Dr. Rama Chellappa and this author coined the concept of "digital binding" during discussions and site visits in Japan. For a while, thought has been given as to how to expand the definition of metadata backwards, if you will, to physical artifacts, and aspects of their physicality that give us information about use. The fact that a book is bound and that in Western languages should be read from left to right are implicit pieces of metadata. To present that same book in digital format, each file representing every page image and the beginning and end of the book must be coded in a way to allow for coherent display to the user. It is nice to allow the user to "turn" pages of a document, which requires encoded information indicating digital file sequence and document boundaries as they relate to the original artifact. As this illustration suggests, activities that are taken for granted with artifacts, such as knowing in which order the pages should be read and where the boundaries of the document lie, must be recreated and made explicit for digital presentation.
Other thoughts about the "digital binding" concept came in a session with President Makoto Nagao of Kyoto University. Professor Nagao developed Ariadne, a multimedia digital library system that was demonstrated publicly in October 1994 (Nagao n.d.). Nagao discussed the difference between traditional book publishing versus publishing on the Internet, stating that, "There are so many information creators besides professional publishers on the network, and some parts of information created by these creators are so important that the collection of these digital information content(s) is urgent for libraries (Nagao n.d.)." This led to the thought of other attributes of published materials that might be emulated in the "digital binding" arena to allow for the study of information that is naturally inherent in published materials and that indicates authorship, provides version control, and defines the document. For example, in libraries or bookstores, electronic or physical stamps on the artifact indicate ownership; the date of creation and printing is fixed and is usually expressed on the verso of the title page; the content is physically immutable because the item is bound or packaged together; and the status and reputation of the publisher provide verification and to some extent authentication of the information. One relies more on material printed by Oxford University Press than vanity publications from typewriters and photocopy machines. For "digital binding" to occur, would not these same authentication and verification features need to be replicated in an electronic environment? How then, might one recreate these aspects of "boundness" or "publishedness" in the electronic environment, assuming that the information is critically important? Both legal and technical aspects of this question are interesting to explore and potentially prototypical in this context.
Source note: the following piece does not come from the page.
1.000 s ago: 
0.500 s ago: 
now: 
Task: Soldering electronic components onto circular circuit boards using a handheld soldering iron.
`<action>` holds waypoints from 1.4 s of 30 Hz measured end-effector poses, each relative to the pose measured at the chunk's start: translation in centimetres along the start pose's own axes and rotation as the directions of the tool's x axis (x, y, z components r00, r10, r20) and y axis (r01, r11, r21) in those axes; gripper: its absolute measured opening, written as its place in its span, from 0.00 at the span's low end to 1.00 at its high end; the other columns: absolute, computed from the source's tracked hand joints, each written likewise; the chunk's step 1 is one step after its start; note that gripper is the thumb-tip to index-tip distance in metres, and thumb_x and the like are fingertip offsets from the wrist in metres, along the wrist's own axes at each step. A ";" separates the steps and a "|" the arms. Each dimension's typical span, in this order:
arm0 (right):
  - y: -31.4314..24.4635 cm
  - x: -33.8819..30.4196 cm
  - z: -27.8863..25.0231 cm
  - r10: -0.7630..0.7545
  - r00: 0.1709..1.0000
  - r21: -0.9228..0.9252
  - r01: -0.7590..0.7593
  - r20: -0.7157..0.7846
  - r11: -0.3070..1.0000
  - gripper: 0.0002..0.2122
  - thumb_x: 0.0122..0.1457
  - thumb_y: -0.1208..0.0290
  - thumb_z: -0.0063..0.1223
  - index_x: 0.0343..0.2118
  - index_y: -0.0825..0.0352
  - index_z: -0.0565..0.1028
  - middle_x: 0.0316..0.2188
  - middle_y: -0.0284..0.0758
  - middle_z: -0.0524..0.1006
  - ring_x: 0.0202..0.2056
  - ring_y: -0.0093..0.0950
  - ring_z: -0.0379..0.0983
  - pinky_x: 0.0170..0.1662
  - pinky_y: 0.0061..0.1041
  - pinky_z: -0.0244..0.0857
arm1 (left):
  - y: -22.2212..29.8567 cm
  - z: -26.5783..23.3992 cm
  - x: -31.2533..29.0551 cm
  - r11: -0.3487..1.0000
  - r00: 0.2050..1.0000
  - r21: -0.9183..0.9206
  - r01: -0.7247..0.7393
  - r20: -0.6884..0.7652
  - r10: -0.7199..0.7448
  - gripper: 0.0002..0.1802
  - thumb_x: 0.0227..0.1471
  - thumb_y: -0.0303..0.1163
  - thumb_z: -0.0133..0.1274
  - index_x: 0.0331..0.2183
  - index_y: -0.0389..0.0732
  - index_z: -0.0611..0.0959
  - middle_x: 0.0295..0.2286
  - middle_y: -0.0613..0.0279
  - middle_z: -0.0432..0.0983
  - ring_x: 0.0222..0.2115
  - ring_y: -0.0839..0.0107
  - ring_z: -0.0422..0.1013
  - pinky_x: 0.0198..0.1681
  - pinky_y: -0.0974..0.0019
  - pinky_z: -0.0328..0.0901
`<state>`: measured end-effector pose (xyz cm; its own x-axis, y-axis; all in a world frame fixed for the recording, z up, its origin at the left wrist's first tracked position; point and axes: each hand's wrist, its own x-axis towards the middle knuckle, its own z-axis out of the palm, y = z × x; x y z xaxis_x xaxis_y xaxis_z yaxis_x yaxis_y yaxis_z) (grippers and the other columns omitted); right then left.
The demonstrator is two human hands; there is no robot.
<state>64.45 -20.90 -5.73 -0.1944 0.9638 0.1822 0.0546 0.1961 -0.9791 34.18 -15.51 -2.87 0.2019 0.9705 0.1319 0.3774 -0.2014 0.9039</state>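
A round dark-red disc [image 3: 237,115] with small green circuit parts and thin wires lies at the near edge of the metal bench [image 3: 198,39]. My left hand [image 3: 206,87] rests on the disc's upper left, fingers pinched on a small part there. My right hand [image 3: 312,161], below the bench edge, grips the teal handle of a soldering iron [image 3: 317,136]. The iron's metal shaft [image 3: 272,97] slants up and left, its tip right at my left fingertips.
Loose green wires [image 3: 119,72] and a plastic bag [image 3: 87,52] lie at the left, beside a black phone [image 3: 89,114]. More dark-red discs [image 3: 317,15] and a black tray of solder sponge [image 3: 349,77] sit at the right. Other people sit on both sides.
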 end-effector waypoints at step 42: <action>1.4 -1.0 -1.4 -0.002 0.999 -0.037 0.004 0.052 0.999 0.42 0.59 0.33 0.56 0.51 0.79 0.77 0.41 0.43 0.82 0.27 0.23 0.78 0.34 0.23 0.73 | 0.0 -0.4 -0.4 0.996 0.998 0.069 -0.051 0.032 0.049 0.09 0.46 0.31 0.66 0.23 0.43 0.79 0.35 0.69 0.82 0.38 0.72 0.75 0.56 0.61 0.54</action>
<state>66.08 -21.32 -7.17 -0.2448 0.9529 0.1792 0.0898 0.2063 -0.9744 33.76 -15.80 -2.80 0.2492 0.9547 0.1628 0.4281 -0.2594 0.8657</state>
Publishers function to collect fees from consumers of information, either through sales or database access fees. The publisher takes a risk and may be rewarded or penalized economically for the gamble of publishing an author's work. In the online climate, President Nagao suggests that "a digital library cannot exist without a charging mechanism to users" in order to charge and collect licensing or usage fees for digital books. Dr. Chellappa and this author hope to explore some of these issues further by prototyping technical means through which to provide a "digital binding" scheme from the perspective of multimedia and text materials.